◆ **WORK TASK**
The lines to copy are those with "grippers" in them. Pull each one from the entries below.
- Opening Delimiter -
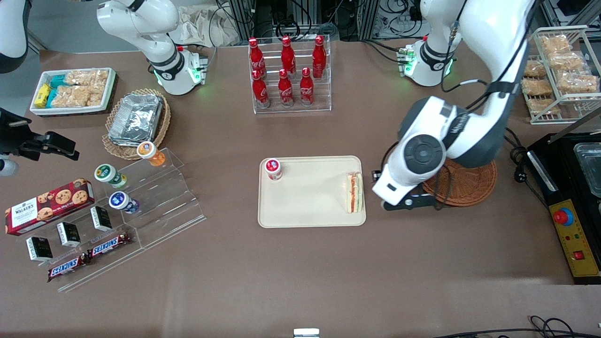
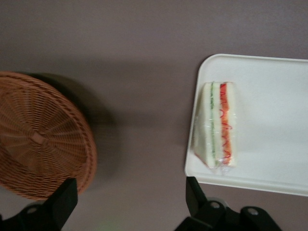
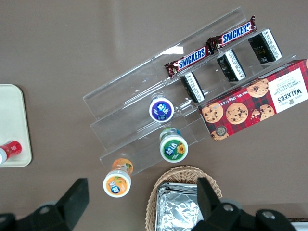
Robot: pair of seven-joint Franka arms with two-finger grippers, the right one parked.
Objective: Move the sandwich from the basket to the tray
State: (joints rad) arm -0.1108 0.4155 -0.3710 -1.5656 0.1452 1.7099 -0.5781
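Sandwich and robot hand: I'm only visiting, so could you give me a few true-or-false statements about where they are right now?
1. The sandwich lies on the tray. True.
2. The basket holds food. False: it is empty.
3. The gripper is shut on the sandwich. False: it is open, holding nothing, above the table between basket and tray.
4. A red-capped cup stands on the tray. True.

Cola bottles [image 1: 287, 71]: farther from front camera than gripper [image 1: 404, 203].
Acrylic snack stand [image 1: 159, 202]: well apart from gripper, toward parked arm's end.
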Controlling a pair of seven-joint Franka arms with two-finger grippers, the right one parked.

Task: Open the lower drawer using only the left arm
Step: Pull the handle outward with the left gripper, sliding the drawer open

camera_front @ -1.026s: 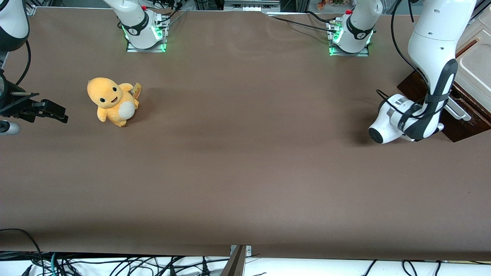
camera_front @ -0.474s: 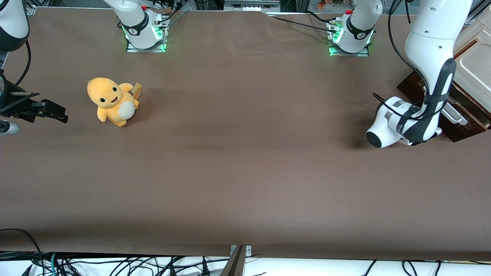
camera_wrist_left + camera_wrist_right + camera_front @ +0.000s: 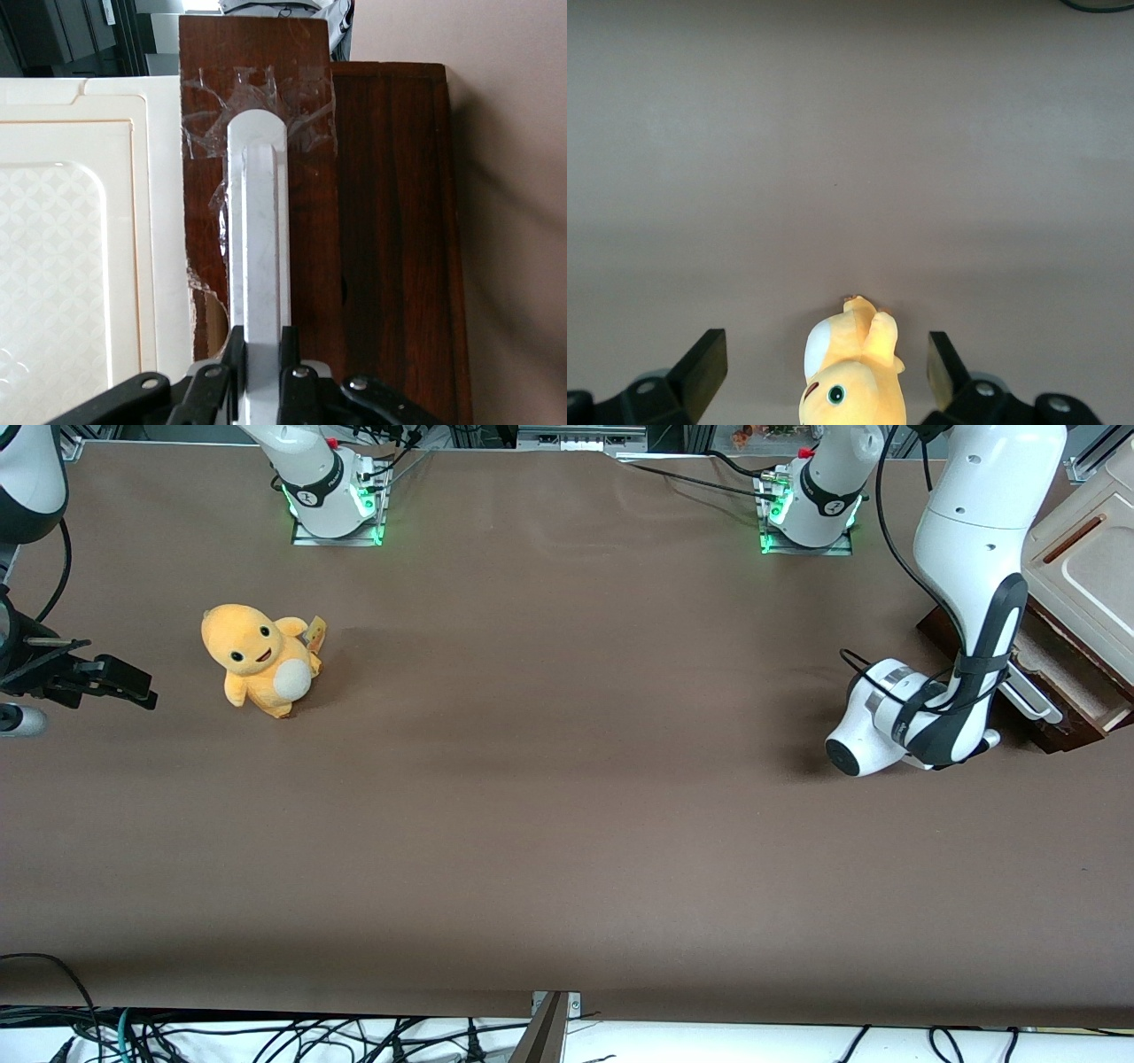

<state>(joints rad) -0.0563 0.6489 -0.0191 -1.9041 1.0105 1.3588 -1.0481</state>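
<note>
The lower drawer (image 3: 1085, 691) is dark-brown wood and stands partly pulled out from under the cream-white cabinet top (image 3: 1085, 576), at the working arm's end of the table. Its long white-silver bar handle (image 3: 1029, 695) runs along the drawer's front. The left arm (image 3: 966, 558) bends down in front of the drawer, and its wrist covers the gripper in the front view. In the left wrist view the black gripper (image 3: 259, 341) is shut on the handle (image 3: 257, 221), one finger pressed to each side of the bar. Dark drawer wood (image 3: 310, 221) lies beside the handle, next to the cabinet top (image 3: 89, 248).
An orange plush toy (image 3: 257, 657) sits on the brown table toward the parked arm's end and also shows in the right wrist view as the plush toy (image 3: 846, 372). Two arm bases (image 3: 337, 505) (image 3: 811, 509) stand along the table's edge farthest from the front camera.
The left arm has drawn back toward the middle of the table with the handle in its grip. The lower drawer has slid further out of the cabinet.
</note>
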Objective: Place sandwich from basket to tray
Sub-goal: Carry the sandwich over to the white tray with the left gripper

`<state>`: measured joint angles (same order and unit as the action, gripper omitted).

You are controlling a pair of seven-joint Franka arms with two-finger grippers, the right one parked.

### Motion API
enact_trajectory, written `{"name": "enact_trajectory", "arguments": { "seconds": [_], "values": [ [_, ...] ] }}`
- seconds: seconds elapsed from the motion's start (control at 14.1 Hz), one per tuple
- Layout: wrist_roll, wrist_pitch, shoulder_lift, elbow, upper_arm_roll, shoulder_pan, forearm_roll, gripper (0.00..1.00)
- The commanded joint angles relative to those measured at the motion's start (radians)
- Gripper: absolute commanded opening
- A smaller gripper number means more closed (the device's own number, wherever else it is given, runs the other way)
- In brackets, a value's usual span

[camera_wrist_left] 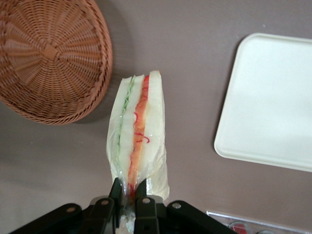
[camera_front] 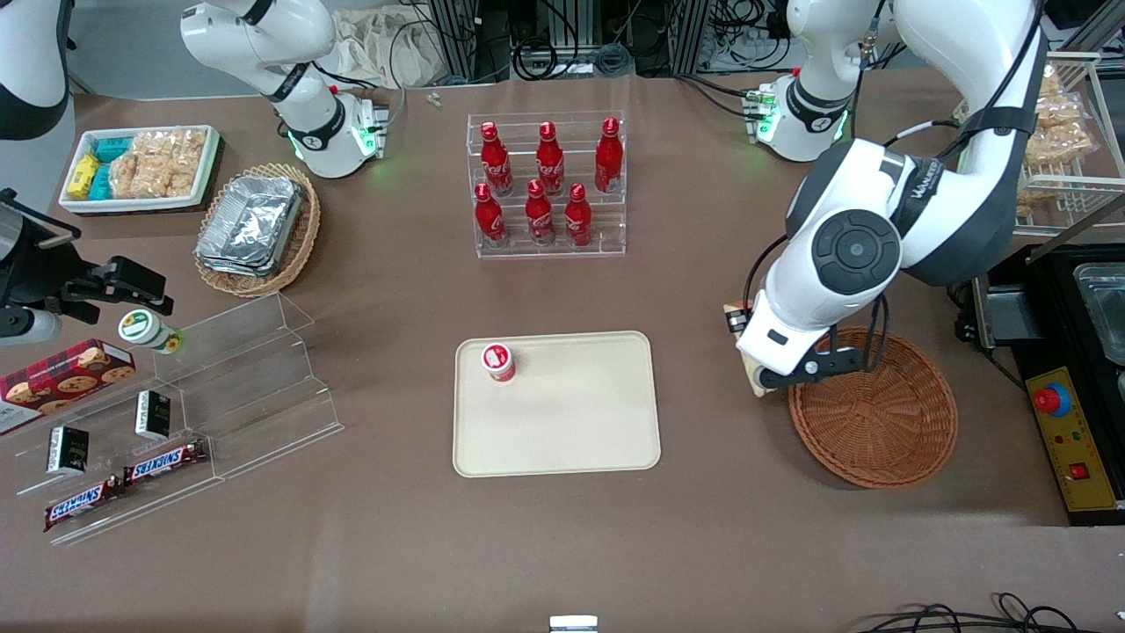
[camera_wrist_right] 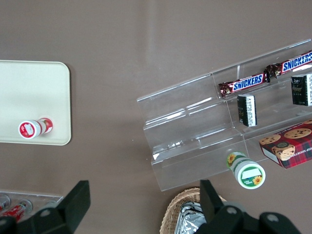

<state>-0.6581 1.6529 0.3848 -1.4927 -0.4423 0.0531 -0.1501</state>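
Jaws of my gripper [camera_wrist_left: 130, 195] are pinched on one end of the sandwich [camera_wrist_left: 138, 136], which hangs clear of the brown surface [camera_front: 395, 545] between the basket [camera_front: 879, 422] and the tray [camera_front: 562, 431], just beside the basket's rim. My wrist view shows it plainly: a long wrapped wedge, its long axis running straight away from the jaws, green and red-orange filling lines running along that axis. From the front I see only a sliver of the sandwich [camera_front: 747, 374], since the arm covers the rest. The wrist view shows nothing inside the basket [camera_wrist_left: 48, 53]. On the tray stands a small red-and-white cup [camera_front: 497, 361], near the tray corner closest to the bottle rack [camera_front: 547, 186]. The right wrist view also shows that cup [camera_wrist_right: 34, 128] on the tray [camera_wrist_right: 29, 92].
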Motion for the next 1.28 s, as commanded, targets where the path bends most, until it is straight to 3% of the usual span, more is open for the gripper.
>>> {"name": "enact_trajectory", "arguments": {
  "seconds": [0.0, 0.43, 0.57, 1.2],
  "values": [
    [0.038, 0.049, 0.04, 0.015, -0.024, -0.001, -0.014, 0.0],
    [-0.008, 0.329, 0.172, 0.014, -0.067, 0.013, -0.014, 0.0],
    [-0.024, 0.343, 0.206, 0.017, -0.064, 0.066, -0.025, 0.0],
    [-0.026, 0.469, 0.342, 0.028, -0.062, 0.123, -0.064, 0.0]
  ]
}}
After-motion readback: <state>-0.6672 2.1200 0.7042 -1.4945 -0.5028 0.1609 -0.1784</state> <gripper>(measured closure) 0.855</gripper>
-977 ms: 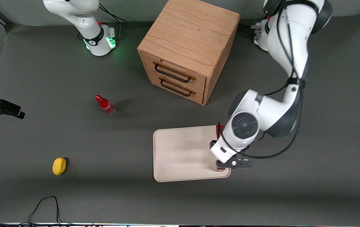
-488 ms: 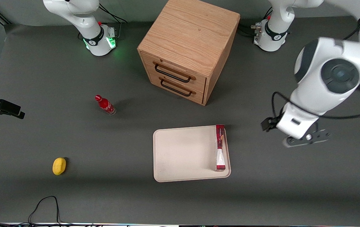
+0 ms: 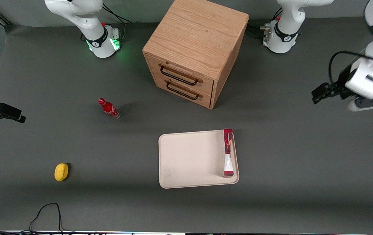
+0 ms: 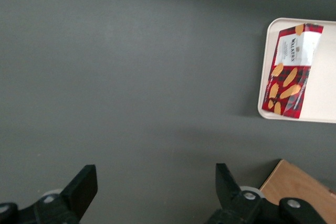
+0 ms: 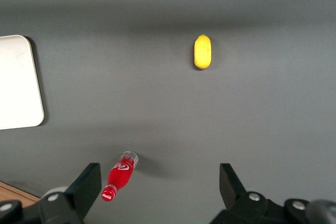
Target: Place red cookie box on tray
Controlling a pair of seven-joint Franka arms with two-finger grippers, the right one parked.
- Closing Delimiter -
◆ **TASK OUTPUT**
Robot: pair of seven-joint Franka arms with two-finger grippers, the right one parked.
Controlling a pair of seven-joint Franka arms with two-finger grippers, the right one parked.
You are controlling a pair of seven-joint Franka arms with two-finger grippers, the right one parked.
Controlling a pair of seven-joint Franka arms with two-finger grippers, the right one parked.

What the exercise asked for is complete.